Nothing to Dream About

In 1880 the St Andrews Gazette and Fifeshire News published a rather mournful poem by Violet Fane entitled ‘Snow at Christmas:’

Snowflakes are laden bough and whitened ledge;
Poor Robin Redbreast chirping for his crumbs;
Imprisoned waters under drooping sedge;
Sad children, carolling in cold that numbs
And hangs the icicles upon the spray…

This short extract revels the harshness of a snowy Christmas, that even when snow does occur during the festive season, it is not always something to be happy about.

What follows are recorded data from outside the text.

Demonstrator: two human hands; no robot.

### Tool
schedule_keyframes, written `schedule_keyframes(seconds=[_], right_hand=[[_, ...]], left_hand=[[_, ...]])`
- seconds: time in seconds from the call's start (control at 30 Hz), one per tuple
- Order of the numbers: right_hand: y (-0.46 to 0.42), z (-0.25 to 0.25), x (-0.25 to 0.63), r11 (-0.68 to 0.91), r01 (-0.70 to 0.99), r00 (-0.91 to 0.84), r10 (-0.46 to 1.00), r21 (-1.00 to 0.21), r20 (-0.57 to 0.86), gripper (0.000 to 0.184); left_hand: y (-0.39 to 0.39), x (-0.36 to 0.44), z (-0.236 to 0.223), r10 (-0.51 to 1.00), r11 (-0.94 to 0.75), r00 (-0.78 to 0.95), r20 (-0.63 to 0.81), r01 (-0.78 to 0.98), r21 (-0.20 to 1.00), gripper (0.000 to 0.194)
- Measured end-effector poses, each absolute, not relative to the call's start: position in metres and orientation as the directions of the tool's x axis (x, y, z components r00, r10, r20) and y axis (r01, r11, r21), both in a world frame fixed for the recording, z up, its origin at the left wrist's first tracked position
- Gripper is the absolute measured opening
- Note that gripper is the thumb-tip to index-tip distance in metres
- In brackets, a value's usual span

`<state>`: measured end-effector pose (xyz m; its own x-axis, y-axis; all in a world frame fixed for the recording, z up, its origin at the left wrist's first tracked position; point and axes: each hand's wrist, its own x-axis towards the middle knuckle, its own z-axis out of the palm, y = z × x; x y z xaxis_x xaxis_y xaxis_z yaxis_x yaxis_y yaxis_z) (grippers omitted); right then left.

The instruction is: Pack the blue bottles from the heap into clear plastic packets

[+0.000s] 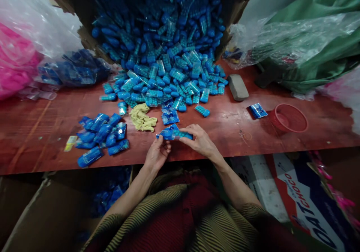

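In my left hand [157,153] I pinch a flat blue printed wrapper [168,133] by its left end. My right hand [201,141] grips a small clear bottle of blue balls [185,135], its left end at the wrapper's right end. Whether the bottle's tip sits inside the wrapper I cannot tell. Just beyond my hands lies a stack of flat blue wrappers [170,117]. To the left, several wrapped bottles [98,130] form a loose group. A large heap of similar bottles [168,75] spills onto the table behind.
The red table [225,134] carries a crumpled yellow cloth [142,117], a grey block [237,87], a blue packet stack [257,110] and a red basket [289,119]. A torn carton [239,4] surrounds the heap. Plastic bags [17,60] stand left; green sacking [315,53] lies right.
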<state>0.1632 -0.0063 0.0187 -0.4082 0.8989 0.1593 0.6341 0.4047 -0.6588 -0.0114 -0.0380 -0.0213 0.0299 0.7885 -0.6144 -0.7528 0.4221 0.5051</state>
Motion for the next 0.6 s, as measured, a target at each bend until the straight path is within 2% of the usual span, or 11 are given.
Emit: schedule_keyframes(seconds=[0.13, 0.37, 0.47, 0.6], right_hand=[[-0.011, 0.021, 0.159, 0.422, 0.692, -0.387, 0.902, -0.586, 0.192, 0.029], [-0.016, 0.018, 0.157, 0.417, 0.740, -0.371, 0.907, -0.528, 0.196, 0.029], [-0.017, 0.018, 0.156, 0.412, 0.729, -0.370, 0.909, -0.546, 0.193, 0.029], [-0.018, 0.019, 0.155, 0.361, 0.658, -0.356, 0.922, -0.661, 0.150, 0.027]], left_hand=[[-0.038, -0.010, -0.019, 0.792, 0.412, 0.024, -0.610, -0.757, 0.507, 0.018], [-0.039, -0.011, -0.021, 0.801, 0.407, 0.026, -0.598, -0.757, 0.511, 0.021], [-0.040, -0.011, -0.022, 0.827, 0.381, 0.018, -0.562, -0.753, 0.537, 0.024], [-0.040, -0.010, -0.020, 0.864, 0.334, -0.014, -0.503, -0.731, 0.595, 0.026]])
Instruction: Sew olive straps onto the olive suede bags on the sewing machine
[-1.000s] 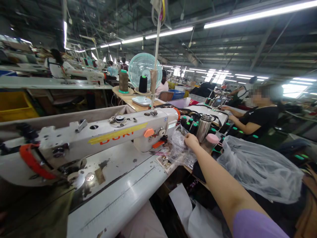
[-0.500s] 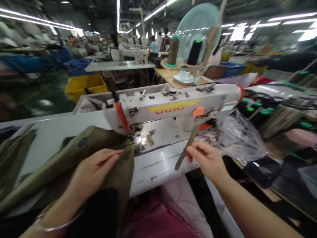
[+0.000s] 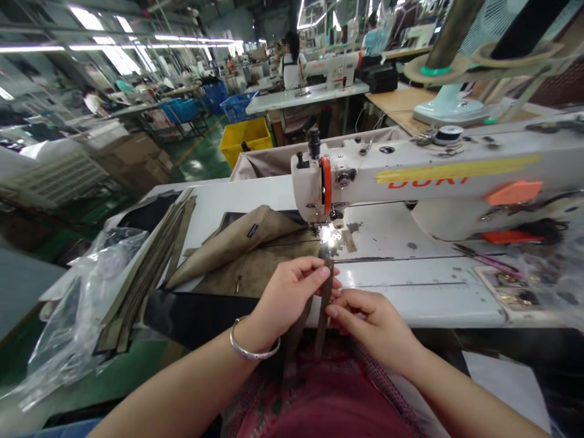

1927 saw snow at Christmas, and it was a particularly harsh snow at that. Two years later Alan Kemp recalls how ‘the roads were impassable not only to sleighs but to every other kind of traffic,’ conjuring up images of ‘the butcher and baker and milkman’ all disappearing ‘into a crevasse.’

The ‘Great Christmas Snow Up’ of 1927 – digging a path through to a Kent village | Aberdeen Press and Journal | 2 January 1928

Guy Livingstone in 1950 backs up Alan Kemp, remembering how the ‘‘polar front’ stood across southern England…blocking roads and railways, cutting off villages, burying cattle.’ That year, he says, ‘a white Christmas was no dreaming matter.’

Stephen Watts, writing for The Sketch in 1956 goes further, demanding ‘Why do we yearn, in theory at least, for weather which normally, to be honest, we don’t much like?’ Meanwhile Maurice Lane-Norcott in 1936 wrote an impassioned piece for The Bystander entitled ‘Must We Have Snow at Christmas?’

Clearing a lane in Reigate during the 1927 Christmas snow | Britannia and Eve | 1 December 1950

His entire theme is based on the lines ‘Snow, Snow go away!’ – bemoaning how the stuff ‘just falls out of the sky for no apparent reason at all and gets under our feet… The most that anyone can hope to do with snow is to pick up a handful and throw it at somebody.’

He wishes his readers a ‘merry snow-less Christmas,’ whilst other writers were wishing for snow, but only on their Christmas cards.

Our Kind of Christmas

And indeed, the Christmas which we envision, as Stephen Watts writes, represents ‘conventional, Western European sentimentalities.’ Christmas to us in the north of Europe should be cold and snowy, but Christmas itself is global, and as such, is celebrated in climates which are very far from being snow-bound.

Stephen Watts in 1956 expands on this idea:

…we hear of Australians eating their plum pudding with ice-cream on Bondi Beach in blazing sun – although we have known about the seasons and the hemispheres from school-days – we still hold to our conceptions of what Christmas ought to look and feel like…It’s not a proper Christmas, we seem to say, unless it’s our kind.

Christmas dinner in Centennial Park, Sydney | Illustrated London News | 9 November 1956

And so strong are these myths of a white Christmas they have even permeated cultures where there would never be any snow over the festive period, with Santa Claus and his sleigh joining the ‘battles of flowers and picnic parties’ in the ‘sunny celebrations‘ of Brazil.

Whilst of course this owes something to the legacy of post-colonialism, which must not be ignored, many of our snowy Christmas customs and associations (mistletoe, holly, the Yule log) all stem from not the Christian celebration of Christmas, but the pagan celebrations of the winter season, which you can read more about here.

So although Christmas itself was born in Bethlehem, its customs were not, and its eternal association with winter is born out of traditions which pre-date Christianity. And of course, we cannot forget the influence of popular culture, from Charles Dickins to Bing Crosby, to Michael Buble today in establishing the white Christmas myth, which means we will forever be dreaming of a white Christmas, although we might be very far from actually getting one!